• EXERCISE AIM: Please copy each line of the listing that includes the string "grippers".

• INFORMATION PROVIDED:
________________________

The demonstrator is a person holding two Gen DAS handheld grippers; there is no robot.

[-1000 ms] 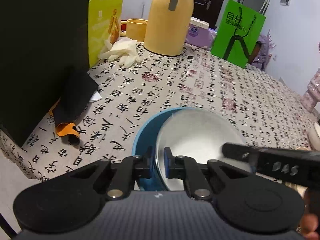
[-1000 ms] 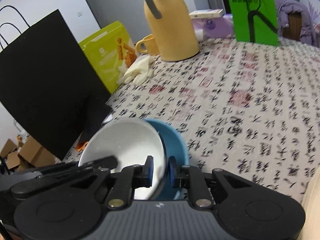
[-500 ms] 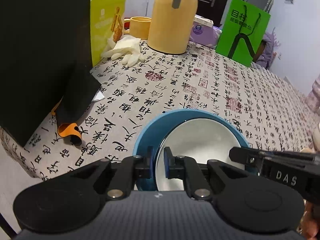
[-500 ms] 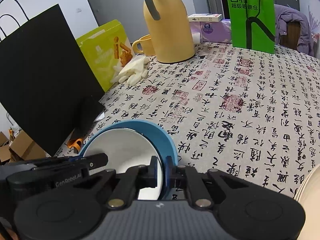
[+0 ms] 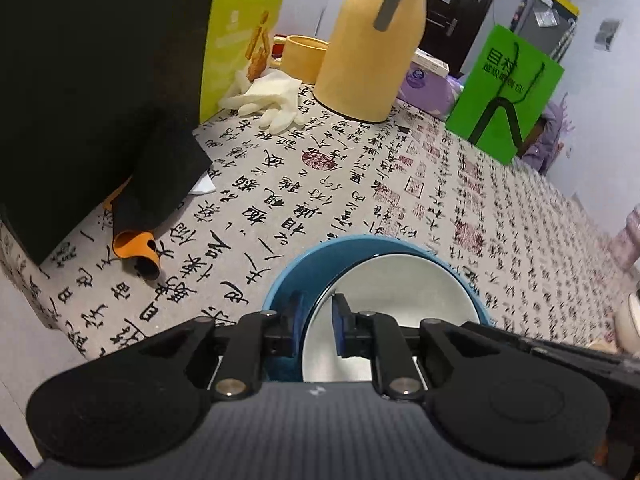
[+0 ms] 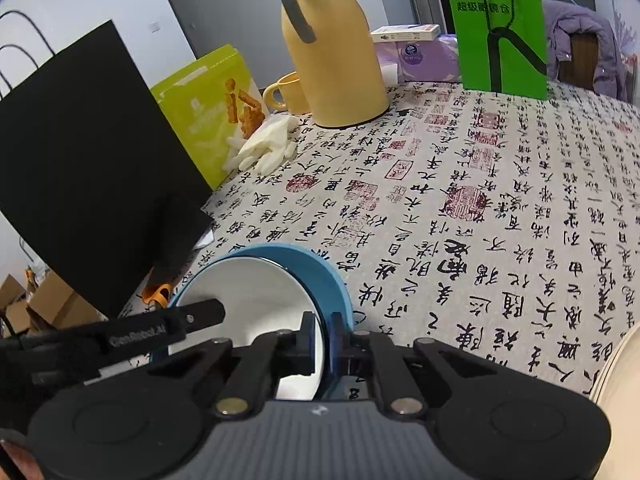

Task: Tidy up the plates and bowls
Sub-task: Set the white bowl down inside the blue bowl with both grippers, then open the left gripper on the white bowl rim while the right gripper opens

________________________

• ANSWER:
The demonstrator is a person holding two Gen DAS handheld grippers; there is no robot.
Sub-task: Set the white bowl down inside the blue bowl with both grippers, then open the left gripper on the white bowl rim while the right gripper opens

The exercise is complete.